With a repayment mortgage product you benefit from the peace of mind that the property will be fully reimbursed at the end of the term. However, in the early years of your loan most of your monthly repayments will be payment of interest rather than capital repayment. If you plan to move place of residence repeatedly or re-mortgage to benefit from a better rate, you may find that little of the principal amount gets paid back.
With an interest-only mortgage loan, if your investment plans perform well, you can reimburse the principal quicker than projected, decreasing the term of the loan and as a benefit, reducing the amount of interest paid to the lender. Before making a decision about the sort of mortgage product which is the most suitable for you, we advise that you get in touch with an independent financial advisor.

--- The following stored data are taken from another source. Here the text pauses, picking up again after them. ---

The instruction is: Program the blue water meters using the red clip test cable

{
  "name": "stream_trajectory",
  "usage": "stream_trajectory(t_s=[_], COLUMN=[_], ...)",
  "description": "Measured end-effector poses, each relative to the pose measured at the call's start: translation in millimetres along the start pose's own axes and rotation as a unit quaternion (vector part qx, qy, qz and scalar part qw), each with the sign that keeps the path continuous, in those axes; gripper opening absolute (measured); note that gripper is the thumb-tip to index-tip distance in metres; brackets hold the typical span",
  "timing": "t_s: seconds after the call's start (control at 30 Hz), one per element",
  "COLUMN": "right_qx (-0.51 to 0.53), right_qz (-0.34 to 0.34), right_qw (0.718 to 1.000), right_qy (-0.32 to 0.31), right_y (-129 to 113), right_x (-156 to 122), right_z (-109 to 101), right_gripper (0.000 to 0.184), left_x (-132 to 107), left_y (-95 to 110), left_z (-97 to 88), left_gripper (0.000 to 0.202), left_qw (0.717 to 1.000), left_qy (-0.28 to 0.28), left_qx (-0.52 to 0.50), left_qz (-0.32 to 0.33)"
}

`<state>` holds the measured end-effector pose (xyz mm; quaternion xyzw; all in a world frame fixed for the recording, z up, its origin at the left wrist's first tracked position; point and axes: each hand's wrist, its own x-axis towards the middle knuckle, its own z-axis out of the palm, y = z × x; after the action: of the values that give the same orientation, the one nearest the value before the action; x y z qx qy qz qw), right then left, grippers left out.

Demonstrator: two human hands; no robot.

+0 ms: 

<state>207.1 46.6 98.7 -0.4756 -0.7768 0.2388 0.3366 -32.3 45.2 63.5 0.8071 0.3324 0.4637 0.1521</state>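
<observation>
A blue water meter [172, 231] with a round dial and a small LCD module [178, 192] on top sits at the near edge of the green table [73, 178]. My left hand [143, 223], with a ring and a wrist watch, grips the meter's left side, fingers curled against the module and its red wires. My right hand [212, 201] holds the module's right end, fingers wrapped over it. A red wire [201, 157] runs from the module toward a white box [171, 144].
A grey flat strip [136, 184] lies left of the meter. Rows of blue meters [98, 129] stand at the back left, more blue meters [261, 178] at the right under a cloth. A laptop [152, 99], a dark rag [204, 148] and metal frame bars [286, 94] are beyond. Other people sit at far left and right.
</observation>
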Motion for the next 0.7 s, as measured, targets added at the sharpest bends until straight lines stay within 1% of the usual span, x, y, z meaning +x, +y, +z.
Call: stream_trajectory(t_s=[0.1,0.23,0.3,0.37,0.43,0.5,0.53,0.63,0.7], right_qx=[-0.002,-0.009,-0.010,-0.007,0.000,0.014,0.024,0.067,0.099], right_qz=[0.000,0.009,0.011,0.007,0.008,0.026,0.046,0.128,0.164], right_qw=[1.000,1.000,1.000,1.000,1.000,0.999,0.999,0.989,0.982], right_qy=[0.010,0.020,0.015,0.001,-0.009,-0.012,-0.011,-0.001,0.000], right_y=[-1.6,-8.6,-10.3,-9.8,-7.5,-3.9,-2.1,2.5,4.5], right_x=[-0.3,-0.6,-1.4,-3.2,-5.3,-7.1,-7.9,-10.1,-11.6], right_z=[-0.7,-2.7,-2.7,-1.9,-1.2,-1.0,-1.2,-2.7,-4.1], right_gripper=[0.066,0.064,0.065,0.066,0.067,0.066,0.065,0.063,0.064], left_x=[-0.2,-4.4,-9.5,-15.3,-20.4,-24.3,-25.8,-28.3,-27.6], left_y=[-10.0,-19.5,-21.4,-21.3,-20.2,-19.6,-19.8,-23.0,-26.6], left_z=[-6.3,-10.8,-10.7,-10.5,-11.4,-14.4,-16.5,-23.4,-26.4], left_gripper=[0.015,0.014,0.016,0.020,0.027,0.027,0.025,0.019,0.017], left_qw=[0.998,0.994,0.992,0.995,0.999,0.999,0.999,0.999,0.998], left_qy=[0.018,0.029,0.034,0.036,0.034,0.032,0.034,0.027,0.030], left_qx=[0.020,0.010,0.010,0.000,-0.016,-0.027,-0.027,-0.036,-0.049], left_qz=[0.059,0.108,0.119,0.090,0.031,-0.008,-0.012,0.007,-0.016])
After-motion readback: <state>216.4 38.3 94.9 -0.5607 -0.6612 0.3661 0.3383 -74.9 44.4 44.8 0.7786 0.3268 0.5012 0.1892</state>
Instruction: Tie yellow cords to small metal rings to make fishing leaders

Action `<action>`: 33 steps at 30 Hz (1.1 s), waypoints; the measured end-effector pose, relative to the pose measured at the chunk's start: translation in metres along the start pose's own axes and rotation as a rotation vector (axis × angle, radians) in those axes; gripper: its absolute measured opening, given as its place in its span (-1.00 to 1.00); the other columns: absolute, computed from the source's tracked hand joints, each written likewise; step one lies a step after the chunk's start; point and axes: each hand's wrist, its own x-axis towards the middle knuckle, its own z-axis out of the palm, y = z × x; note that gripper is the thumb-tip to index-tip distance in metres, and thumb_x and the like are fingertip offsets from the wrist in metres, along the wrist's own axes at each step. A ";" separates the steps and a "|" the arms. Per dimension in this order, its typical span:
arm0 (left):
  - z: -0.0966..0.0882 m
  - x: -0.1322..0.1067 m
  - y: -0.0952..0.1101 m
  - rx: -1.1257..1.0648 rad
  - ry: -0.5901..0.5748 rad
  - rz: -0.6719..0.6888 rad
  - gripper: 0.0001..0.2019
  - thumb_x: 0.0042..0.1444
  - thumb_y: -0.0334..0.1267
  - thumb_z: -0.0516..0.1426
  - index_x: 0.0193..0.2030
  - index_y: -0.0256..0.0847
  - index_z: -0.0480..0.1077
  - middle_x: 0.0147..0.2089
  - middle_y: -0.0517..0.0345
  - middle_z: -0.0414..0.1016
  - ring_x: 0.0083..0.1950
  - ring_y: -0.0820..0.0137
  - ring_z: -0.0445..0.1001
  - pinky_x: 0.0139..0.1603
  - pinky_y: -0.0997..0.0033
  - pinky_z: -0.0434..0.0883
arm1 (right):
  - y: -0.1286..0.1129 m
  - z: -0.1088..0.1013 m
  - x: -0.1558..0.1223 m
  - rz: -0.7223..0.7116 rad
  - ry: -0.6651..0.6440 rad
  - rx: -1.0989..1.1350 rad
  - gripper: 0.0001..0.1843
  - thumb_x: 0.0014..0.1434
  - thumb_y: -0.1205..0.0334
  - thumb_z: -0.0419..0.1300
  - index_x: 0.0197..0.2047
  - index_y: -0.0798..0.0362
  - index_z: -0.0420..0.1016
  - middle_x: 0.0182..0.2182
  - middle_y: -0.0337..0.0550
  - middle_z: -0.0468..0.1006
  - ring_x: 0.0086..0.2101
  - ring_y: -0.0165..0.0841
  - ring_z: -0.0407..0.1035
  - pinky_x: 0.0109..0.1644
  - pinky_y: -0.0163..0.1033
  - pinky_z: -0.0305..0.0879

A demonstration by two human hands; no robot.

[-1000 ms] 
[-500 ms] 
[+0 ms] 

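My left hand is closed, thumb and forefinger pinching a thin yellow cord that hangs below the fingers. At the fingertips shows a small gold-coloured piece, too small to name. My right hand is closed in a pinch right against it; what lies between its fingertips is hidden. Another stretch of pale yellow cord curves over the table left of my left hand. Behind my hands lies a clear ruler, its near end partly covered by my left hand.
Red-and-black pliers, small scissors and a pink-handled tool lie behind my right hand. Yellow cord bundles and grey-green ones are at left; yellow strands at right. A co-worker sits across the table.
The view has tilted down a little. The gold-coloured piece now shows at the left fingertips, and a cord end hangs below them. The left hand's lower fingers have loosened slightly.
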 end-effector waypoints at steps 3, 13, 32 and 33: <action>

What amount can you take out from a mortgage company?
Whilst there are no exact rules as to what ceiling a mortgage provider is ready to lend, normally if you plan to purchase a house for you and your family as your principal residence, lenders could lend about 3 times your gross annual income, depending on your personal circumstances, such as employment status, your credit history ,etc…
Before you proceed with signing to get a loan it is recommended to draw up your budget featuring your monthly income and your monthly expenses such as gas and electricity bills, phone and mobile bills, the cost of your car, existing, loan repayments and any ofther bills you have every month. As part of this estimate the cost of a new home (including different utility bills and council tax). Make sure to add all insurance premiums in your budget contents insurance and / or mortgage insurance. Your financial budget will present you with a clear idea of the monthly repayment you can sensibly afford
What amount of mortgage deposit do we need?
The best part of mortgage companies will lend you no more than 90 percent of the purchase value of your prospective home, meaning you will need a ten percent deposit. However, a small group of lenders will advance you a 100% mortgage but this sort of mortgage loan is less advantageous and is in some ways a very expensive solution to get a mortgage. A larger deposit of above 15%, will give you access to a competive choice of mortgage prospects with a more attractive mortgage rate
Taking a mortgage loan with a low credit rating
A minority of mortgage companies offer mortgages for borrowers suffering from a impaired credit record (CCJs) These mortgage lenders are called sub prime lenders. They will review any bad credit mortgage applicant (default, arrears, ccj's). With the greater risk with providing a mortgage to applicants with poor credit, these subprime mortgage lenders charge a superior level of APR on the mortgage.
With a bad credit record (CCJs, defaults, arrears) you have to consider carefully about the expense of applying for a subprime loan. You need a larger deposit of no smaller than 20% and above.